He just won’t seem to go away.

Sammy Sosa said in an interview with Chicago Magazine his number should be retired in the Chicago Cubs organization.

“That number should be untouchable because of the things that I did for that organization,” Sosa said. “That right there shows me that they don’t care about me and they don’t want to have a good relationship with me.

“My numbers don’t lie,” Sosa continued. “Everything that I did was so big — my career was so good — that even if people want to scratch it from the board, it’s not going to happen. Those numbers are going to stay there forever.”

It is funny how Sosa’s English only seems to work when he’s trying to promote himself. Apparently, his English dictionary goes out the window when summoned to appear in court to answer questions regarding steroids.

In the interview, Sosa seems to also forget corking his bat in 2003, leaving a game early in 2004, being an awful teammate who would blast his music in the clubhouse, and the report that he was one of the 104 players who failed a drug test in 2003.

“I don’t want to talk about that,” Sosa said regarding the steroid report. “Let’s talk about something else.”

Needle got your tongue, Sammy?

And here I thought steroid users were supposed to hide from the spotlight.

Okay, nothing has been proven yet regarding Sosa and steroids, but anyone with eyes, and even some without, could see he wasn’t just taking Flintstones vitamins, as he claimed.

Currently, Tyler Colvin is sporting the No. 21 for the Cubs and pitcher Jason Marquis had it before him.

From 1993 to 2004, Sosa hit 545 home runs for the Cubs and is one of only seven players with more than 600 career home runs. He is the only player in history to have three seasons of 60 or more home runs.

All this would mean something, if there wasn’t a steroid cloud raining needles on all of his numbers.

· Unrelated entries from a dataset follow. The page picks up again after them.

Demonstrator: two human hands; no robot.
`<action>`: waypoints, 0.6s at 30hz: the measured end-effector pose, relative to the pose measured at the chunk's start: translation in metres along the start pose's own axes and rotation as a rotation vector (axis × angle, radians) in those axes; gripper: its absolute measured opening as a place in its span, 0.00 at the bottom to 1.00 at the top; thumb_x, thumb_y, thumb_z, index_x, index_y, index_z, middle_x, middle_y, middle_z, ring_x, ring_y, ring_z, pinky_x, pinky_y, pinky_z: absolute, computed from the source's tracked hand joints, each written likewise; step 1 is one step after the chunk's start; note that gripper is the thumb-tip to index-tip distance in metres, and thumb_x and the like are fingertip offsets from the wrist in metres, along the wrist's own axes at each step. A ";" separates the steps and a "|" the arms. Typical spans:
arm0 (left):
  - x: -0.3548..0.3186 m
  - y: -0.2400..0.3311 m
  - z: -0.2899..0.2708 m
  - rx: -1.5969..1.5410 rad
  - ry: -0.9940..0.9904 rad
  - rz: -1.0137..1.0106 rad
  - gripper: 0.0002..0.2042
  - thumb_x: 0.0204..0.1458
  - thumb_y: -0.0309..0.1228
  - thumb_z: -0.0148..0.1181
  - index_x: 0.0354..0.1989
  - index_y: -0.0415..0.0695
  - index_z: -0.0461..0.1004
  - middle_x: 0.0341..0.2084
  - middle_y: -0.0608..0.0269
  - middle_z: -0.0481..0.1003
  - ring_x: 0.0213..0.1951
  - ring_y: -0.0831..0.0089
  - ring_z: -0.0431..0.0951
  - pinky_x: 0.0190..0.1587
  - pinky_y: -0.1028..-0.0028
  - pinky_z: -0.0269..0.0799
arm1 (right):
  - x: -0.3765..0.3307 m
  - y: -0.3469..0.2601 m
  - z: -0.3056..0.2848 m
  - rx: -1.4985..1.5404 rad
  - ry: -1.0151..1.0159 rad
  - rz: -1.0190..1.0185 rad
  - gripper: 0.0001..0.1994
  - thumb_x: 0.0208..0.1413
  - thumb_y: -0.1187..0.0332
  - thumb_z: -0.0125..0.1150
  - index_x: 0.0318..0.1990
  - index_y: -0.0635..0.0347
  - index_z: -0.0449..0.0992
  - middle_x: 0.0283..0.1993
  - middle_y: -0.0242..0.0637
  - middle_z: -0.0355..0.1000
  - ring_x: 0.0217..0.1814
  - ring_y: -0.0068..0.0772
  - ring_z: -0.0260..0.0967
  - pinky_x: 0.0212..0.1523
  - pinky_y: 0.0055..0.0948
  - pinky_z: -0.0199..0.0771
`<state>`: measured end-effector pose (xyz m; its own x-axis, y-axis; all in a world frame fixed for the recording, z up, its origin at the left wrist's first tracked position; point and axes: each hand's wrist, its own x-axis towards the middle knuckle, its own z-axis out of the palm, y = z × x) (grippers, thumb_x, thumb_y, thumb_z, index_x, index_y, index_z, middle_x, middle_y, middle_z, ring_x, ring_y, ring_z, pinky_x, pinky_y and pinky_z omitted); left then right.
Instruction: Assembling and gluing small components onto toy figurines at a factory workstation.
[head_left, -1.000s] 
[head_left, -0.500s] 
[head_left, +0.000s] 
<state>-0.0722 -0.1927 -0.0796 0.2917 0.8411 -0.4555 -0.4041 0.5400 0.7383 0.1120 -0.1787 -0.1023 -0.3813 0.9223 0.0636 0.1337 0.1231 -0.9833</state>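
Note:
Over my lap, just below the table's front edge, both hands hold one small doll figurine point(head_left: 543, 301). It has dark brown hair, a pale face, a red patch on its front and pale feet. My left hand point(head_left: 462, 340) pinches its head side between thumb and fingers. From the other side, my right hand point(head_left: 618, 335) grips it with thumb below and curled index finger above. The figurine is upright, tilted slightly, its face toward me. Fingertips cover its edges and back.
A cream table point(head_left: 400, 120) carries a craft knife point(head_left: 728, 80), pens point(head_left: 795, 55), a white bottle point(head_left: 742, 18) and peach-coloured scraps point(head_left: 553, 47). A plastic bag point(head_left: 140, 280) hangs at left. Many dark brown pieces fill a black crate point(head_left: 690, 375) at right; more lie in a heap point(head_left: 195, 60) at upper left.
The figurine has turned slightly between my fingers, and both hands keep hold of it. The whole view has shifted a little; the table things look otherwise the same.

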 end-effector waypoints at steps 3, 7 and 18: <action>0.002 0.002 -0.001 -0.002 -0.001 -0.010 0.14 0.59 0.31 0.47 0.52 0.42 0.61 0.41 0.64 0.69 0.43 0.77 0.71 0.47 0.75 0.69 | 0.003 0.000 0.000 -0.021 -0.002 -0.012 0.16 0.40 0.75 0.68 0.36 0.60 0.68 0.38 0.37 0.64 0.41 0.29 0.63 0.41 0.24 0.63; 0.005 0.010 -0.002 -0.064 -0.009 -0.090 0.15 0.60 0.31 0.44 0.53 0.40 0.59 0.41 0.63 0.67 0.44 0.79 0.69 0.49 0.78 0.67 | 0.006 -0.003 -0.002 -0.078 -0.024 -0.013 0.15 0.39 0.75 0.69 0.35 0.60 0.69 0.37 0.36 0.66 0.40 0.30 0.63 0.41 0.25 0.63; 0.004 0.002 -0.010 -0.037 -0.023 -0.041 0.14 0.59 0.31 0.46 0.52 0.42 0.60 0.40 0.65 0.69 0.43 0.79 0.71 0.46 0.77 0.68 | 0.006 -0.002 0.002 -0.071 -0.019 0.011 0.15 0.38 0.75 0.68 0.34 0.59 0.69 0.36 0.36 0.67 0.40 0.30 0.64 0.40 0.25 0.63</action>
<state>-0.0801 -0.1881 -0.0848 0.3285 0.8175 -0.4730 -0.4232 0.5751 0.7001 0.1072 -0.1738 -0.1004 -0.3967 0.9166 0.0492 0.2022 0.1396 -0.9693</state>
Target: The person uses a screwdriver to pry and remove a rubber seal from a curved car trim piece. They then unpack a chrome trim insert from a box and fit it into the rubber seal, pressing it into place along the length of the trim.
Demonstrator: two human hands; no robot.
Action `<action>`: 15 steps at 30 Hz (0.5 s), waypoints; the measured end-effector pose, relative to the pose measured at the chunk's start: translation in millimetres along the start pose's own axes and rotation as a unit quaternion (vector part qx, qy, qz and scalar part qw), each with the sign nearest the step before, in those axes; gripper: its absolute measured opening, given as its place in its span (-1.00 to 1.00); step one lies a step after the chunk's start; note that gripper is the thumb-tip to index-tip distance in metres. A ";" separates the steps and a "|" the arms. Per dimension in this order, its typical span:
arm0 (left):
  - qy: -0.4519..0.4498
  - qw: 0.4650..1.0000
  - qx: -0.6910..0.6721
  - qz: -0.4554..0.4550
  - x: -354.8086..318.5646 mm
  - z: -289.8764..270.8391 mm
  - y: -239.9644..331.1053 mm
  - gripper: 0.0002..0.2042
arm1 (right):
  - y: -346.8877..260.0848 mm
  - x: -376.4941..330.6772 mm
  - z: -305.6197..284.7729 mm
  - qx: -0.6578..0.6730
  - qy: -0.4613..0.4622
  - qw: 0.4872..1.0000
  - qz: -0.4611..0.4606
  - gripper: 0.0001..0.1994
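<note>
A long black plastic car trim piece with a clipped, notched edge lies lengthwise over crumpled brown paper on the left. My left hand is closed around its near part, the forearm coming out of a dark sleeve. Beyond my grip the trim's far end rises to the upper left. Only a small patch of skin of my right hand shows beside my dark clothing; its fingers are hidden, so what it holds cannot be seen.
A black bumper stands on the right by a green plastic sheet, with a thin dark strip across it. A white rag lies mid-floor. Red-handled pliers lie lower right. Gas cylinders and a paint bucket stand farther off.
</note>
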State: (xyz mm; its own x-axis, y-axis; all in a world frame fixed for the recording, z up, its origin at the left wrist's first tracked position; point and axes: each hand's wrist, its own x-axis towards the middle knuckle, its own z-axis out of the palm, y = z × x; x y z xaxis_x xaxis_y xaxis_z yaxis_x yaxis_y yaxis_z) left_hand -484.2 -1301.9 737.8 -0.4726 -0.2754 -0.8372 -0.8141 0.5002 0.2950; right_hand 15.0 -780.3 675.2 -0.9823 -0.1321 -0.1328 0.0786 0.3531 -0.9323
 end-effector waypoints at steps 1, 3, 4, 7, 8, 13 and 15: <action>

Sorry, Sammy, you don’t go from hitting 36 home runs to hitting 66 home runs, no matter what color Flintstone vitamins you’re taking.

The Cubs traded Sosa in 2004 to the Baltimore Orioles after he left the final game of the 2004 season early, angering management and players. Sosa hit .221 with 14 home runs, 45 RBI, 84 strikeouts and a .295 OBP in 102 games with the Orioles in 2005 and ended up sitting out the 2006 season.

Sosa retired after hitting .252 with 21 home runs and 92 RBI for the Texas Rangers in 2007.

Strangely enough, every single offensive number for Sosa fell from 2001 on. People may lie, but numbers do not. 

Ernie Banks (14), Ron Santo (10), Ryne Sandberg (23), Greg Maddux (31), Billy Williams (26) and Fergie Jenkins (31) are the owners of the six current Cubs retired jerseys and I don’t recall any of them expecting their numbers to be retired either, but rather being honored by the fact they were.

Until hell freezes over and the Hall of Fame comes knocking, Sosa won’t stop talking. But someone tell Roger Clemens to remind him not to do his talking, no matter what language, in a courtroom.